Presidents Obama and now Trump have supported the Yemen occupation to defend U.S. so-called national interests, part of the larger fight against Iran. The United States accuses Iran of seeking to militarily dominate the region from Lebanon, through Syria, Iraq, Bahrain and Yemen. Iran supports but does not control the Houthis in Yemen.
The United States has dominated the Middle East in the post-World War II era and seeks to maintain its power in an alliance with Saudi Arabia, Egypt and Israel. But this could change.
The United States has dominated the Middle East in the post-World War II era and seeks to maintain its power in an alliance with Saudi Arabia, Egypt and Israel. It has massive military bases in Bahrain and Qatar. The U.S. Navy keeps the sea lanes open for U.S. and allied oil corporation. And by sheer coincidence, oil and munitions companies make billions of dollars in profits. Funny how “national interests” are of great interest to the rich but not to the nation.
But things could change after the November 6 midterm elections. Neither Obama nor Trump ever formally declared war in Yemen, and the fighting there has nothing to do with combating terrorism. Even the Republican-dominated House in November 2017 voted by a whopping 366 to 30 margin to stop United States participation in the Yemen war. In March a similar measure failed in the Senate by a vote of only 55 to 44.

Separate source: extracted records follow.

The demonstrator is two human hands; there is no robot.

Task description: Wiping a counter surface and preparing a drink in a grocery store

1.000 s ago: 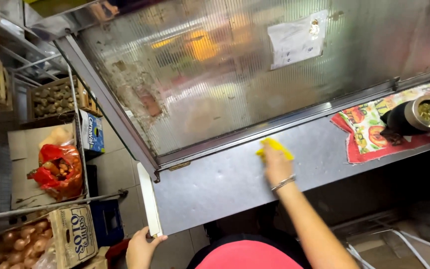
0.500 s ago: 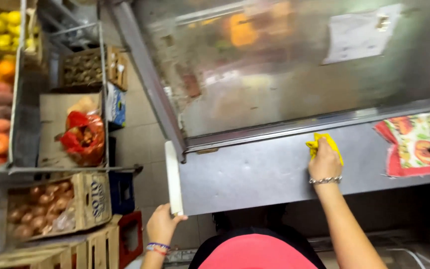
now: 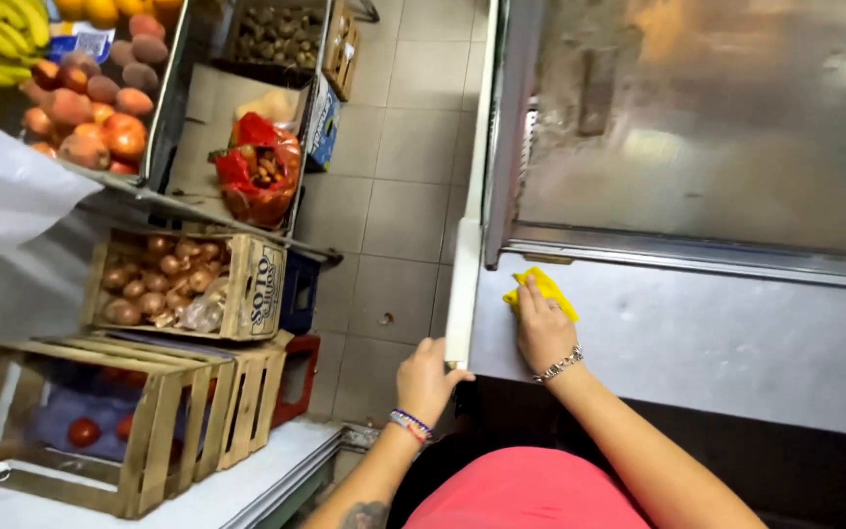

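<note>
Steel counter (image 3: 697, 343): right hand (image 3: 543, 330) presses one yellow cloth (image 3: 540, 291).

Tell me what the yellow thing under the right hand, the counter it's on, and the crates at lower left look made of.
The yellow cloth under the right hand looks like soft fabric or sponge cloth: it bunches. The counter looks like brushed metal, probably stainless steel: dull grey sheen, smeared reflections. The crates look like bare unpainted wood slats. The left hand grips the counter's pale edge strip, possibly plastic.
</note>
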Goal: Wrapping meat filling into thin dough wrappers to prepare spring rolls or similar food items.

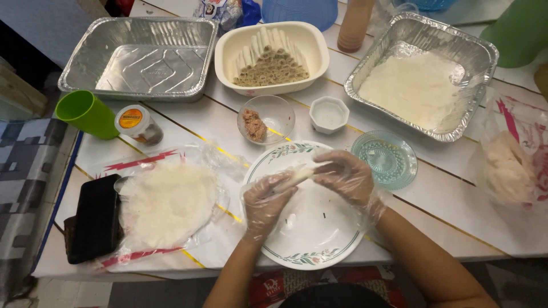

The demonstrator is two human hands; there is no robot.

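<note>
Two gloved hands, left hand (264, 201) and right hand (345, 175), clamp fingers on a pale roll (295, 177) above the plate (319, 242), wrappers (168, 202) at nine o'clock.

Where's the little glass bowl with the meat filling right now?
The glass bowl sits mid-table just above the flowered plate, between the white dish of rolls and the small white cup.

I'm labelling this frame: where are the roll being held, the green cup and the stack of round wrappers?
Roll (294, 177), head view, its middle.
Green cup (87, 114), head view, its side.
Stack of round wrappers (168, 202), head view, top sheet.
</note>
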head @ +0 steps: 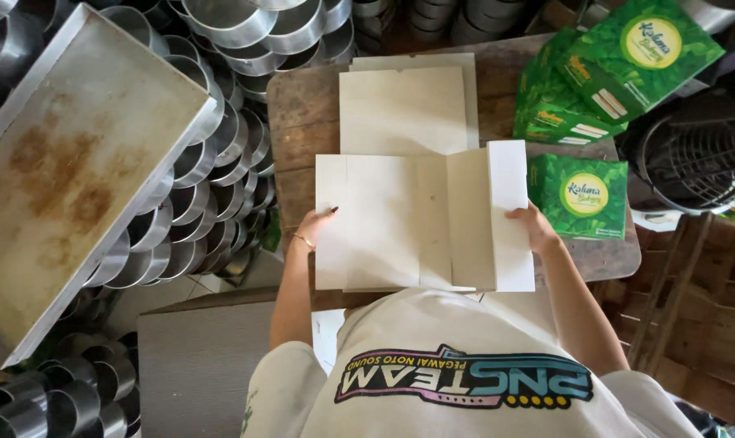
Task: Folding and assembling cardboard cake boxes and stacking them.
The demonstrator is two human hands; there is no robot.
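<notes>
Matt pale cardboard sheet (pixel 420 219) (creased); worn wooden table (pixel 303 122); shiny metal rings (pixel 221 154); stained metal tray (pixel 67 162).

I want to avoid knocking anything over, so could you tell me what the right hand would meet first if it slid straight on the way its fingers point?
The right hand points up-left across the flat cardboard blank it grips, so probably only that.

Worn wooden table (pixel 303 113) at centre, surface scuffed. Stacked round metal cake rings (pixel 213 154) fill nine to twelve o'clock, with a stained rectangular baking tray (pixel 67 162) resting atop. Wire fan guard (pixel 696 158) at three o'clock. Wooden slatted structure (pixel 676 308) at four o'clock. Daylight, even.
</notes>
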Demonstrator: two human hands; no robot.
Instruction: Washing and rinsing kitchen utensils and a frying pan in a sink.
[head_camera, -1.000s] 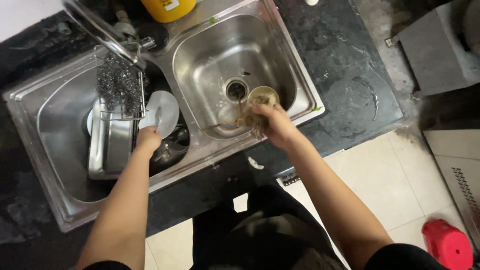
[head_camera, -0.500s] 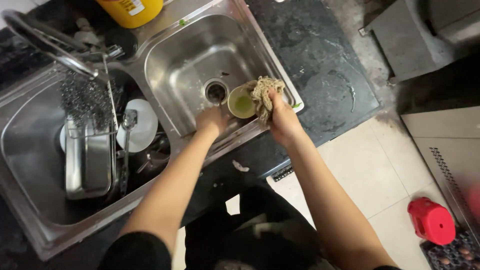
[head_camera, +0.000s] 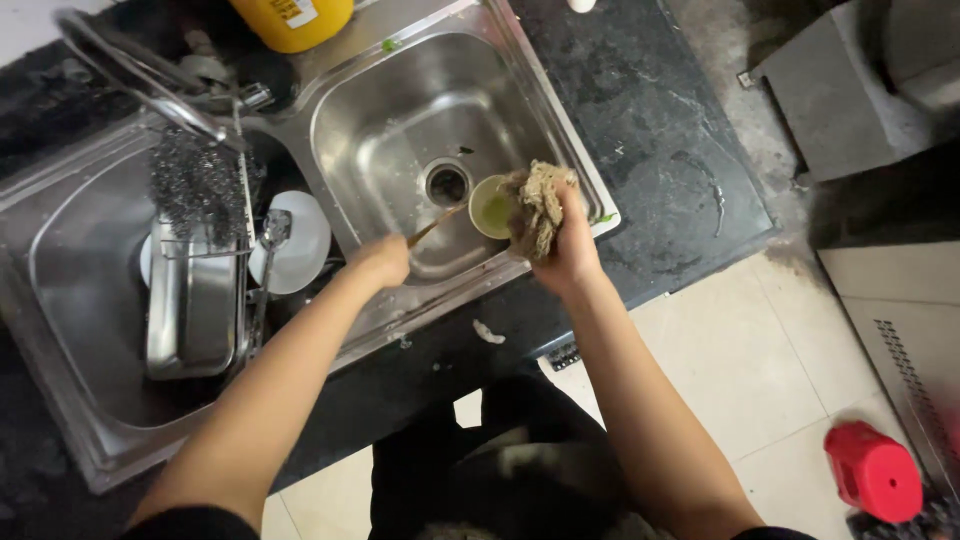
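Note:
Over the right steel sink basin (head_camera: 400, 150), my left hand (head_camera: 381, 262) grips the end of a thin handle (head_camera: 432, 230) that leads to a small round yellow-green ladle bowl (head_camera: 489, 207). My right hand (head_camera: 572, 252) is closed on a brown fibrous scrubber (head_camera: 540, 203), which presses against the right side of the ladle bowl. The drain hole (head_camera: 446, 184) lies just left of the bowl. Both forearms reach in from the lower edge of the view.
The left basin (head_camera: 70, 270) holds a metal tray (head_camera: 190, 310), a white plate (head_camera: 300, 245) and a spoon (head_camera: 270, 235). Steel wool (head_camera: 195, 180) hangs by the faucet (head_camera: 130, 75). A yellow bottle (head_camera: 290, 20) stands behind. The black countertop (head_camera: 660, 130) lies right; a red stool (head_camera: 875, 470) stands on the floor.
My left hand left the dishes in the left basin, crossed to the right basin and took the ladle's handle. My right hand kept the scrubber against the ladle bowl.

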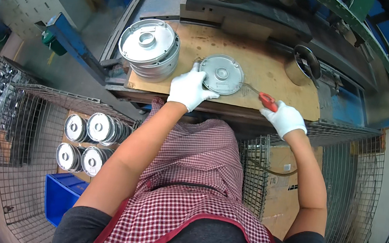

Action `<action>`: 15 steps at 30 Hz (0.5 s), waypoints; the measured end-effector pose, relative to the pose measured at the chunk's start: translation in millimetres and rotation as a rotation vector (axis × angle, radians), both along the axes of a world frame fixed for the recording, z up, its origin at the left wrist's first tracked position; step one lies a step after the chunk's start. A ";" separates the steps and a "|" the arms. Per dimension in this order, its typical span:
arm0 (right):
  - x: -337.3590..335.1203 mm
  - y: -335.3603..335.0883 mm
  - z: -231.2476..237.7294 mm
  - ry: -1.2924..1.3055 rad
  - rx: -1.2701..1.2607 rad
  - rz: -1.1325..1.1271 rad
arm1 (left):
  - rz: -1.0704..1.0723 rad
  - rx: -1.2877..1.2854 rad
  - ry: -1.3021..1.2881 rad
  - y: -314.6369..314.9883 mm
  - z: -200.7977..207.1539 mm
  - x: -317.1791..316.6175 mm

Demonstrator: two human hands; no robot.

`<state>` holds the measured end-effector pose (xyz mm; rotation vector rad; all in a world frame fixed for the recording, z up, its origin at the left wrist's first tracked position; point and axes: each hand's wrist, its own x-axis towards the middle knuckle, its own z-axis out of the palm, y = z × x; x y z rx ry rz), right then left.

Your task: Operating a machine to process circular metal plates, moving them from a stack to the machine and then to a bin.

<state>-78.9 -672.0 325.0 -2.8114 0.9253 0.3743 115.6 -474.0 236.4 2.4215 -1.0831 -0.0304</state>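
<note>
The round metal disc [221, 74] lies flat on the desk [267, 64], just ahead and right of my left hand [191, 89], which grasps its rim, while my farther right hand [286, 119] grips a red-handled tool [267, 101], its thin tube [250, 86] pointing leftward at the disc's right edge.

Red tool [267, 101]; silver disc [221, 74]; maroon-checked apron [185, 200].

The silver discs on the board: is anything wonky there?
A bit: in the stack, the top disc seems unevenly seated on those below, though the wide lens may exaggerate it. The single disc by the left hand looks flat.
</note>
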 end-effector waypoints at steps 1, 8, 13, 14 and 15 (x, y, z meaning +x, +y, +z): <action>3.4 7.6 1.0 0.021 -0.008 0.128 | -0.001 0.001 -0.001 0.3 -0.1 -0.3; 53.1 2.2 -7.8 -0.044 0.013 -0.026 | -0.002 0.012 -0.012 -4.2 -1.8 -1.4; -2.1 0.4 -0.8 0.011 -0.003 0.000 | 0.026 0.040 0.018 -1.1 4.2 -1.9; -12.1 9.5 -0.3 0.037 0.048 -0.059 | 0.021 0.042 0.018 -1.9 4.5 -2.3; -19.1 12.2 -6.4 0.032 0.074 -0.066 | 0.017 0.044 0.019 -2.5 5.0 -2.8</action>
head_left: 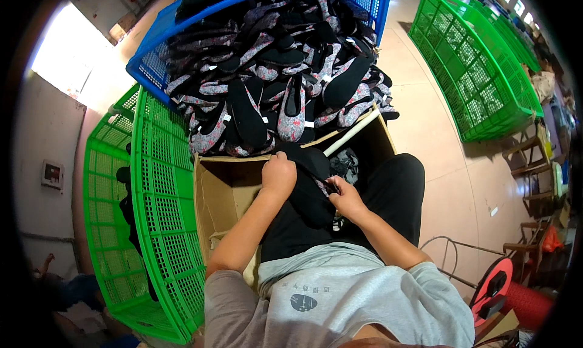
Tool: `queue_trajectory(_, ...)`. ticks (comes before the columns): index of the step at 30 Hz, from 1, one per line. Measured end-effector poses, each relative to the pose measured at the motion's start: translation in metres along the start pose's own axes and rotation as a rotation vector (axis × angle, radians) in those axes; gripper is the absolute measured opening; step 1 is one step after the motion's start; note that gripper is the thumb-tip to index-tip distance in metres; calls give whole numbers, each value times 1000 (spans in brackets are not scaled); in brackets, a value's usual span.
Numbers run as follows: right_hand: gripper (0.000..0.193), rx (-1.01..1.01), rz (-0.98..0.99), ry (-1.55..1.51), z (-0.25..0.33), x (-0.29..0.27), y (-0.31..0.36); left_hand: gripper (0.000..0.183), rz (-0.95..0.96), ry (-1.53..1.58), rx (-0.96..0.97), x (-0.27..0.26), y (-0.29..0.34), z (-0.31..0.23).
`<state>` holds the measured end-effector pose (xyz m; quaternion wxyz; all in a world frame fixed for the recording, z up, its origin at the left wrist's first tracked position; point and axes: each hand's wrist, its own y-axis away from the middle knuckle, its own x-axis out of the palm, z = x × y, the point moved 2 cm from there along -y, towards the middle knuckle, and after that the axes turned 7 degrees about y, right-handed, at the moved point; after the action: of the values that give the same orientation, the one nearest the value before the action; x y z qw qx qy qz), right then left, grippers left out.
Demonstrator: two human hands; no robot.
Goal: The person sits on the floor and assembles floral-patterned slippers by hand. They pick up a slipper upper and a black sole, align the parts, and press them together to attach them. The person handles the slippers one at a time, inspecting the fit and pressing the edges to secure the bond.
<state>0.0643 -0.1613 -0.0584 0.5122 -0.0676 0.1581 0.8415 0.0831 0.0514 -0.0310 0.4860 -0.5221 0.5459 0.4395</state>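
Note:
Over my lap I hold a black-soled cloth shoe (308, 199), with a strip of its floral upper showing near my right fingers. My left hand (279, 173) is closed on its upper left edge. At its right side my right hand (345, 196) pinches the edge between thumb and fingers. Just beyond my hands lies a large heap of similar shoes (293, 111), grey floral with red specks and black soles, some with small white tags. They fill a blue plastic crate (147, 60) and spill toward me.
A cardboard box (217, 187) stands before me, a white tube (352, 131) across its right part and dark crumpled material inside. Green crates stand at left (164, 226) and right (467, 69). A red-rimmed round object (493, 290) and wooden stools (527, 151) are on the right.

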Motion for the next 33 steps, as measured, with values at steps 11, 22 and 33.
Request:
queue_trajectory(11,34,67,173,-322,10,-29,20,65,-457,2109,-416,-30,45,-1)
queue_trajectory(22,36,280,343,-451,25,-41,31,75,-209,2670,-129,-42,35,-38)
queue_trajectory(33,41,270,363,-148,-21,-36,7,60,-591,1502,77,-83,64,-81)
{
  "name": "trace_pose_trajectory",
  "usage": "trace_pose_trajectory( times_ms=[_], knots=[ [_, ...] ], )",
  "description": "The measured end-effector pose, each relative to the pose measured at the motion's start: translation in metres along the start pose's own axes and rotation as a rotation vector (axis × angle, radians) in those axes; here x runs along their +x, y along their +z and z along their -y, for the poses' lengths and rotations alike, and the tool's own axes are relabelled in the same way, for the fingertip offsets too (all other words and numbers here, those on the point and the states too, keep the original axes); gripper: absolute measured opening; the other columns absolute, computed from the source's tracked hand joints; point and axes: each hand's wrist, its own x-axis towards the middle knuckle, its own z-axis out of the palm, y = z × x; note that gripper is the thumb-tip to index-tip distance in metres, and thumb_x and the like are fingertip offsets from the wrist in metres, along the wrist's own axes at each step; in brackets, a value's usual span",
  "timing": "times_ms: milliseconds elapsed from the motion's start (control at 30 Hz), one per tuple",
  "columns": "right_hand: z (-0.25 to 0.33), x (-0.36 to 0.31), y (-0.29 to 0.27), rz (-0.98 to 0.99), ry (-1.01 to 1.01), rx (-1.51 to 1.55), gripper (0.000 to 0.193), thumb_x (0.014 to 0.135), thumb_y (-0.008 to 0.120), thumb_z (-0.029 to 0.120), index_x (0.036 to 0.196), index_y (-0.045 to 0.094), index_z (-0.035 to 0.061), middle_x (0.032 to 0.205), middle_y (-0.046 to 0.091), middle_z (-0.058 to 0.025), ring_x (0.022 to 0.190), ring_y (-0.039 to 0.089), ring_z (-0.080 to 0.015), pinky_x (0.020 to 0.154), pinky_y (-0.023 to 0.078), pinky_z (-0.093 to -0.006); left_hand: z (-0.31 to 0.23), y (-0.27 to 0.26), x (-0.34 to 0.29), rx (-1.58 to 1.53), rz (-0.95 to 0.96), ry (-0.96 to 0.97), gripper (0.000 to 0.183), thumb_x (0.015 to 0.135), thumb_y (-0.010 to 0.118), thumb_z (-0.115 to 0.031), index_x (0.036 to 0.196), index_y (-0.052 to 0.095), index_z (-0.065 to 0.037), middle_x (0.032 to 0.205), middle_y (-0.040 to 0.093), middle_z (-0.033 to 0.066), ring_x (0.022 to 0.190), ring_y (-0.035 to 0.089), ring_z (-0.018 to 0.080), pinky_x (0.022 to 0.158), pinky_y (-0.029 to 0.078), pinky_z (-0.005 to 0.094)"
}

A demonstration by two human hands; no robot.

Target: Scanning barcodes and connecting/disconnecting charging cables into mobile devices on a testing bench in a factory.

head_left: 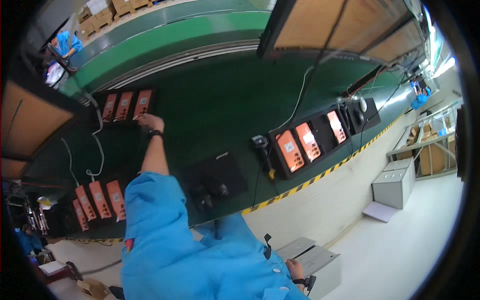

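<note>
My left hand (151,122) reaches forward to the near right corner of a black tray (154,100), its fingers curled at the tray's edge. Three orange-pink phones (124,106) lie side by side in that tray, camera ends toward me. A dark band is around the left wrist. My right hand (295,269) hangs low by my body, away from the bench, with its fingers curled in and nothing visible in them. A dark band with a clip shows on that wrist.
Several similar phones (99,200) stand at the left with white cables. Three more (307,142) lie in a black tray at right, beside a handheld scanner (260,145). A dark mat (215,175) lies before me. Yellow-black tape (300,187) edges the bench; grey cabinets (392,185) stand beyond.
</note>
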Motion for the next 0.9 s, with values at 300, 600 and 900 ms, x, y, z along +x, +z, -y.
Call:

If the Democrats win the House, and particularly the Senate, they could put tremendous pressure on Trump to reverse his disastrous Mideast policies.
Congressman Khanna emphasized that his War Powers Act measure has significance beyond the Yemen war. “The bill is a reassertion of Congress’s role in foreign policy,” he said. “It’s a reorientation of U.S. policy away from interventionism.”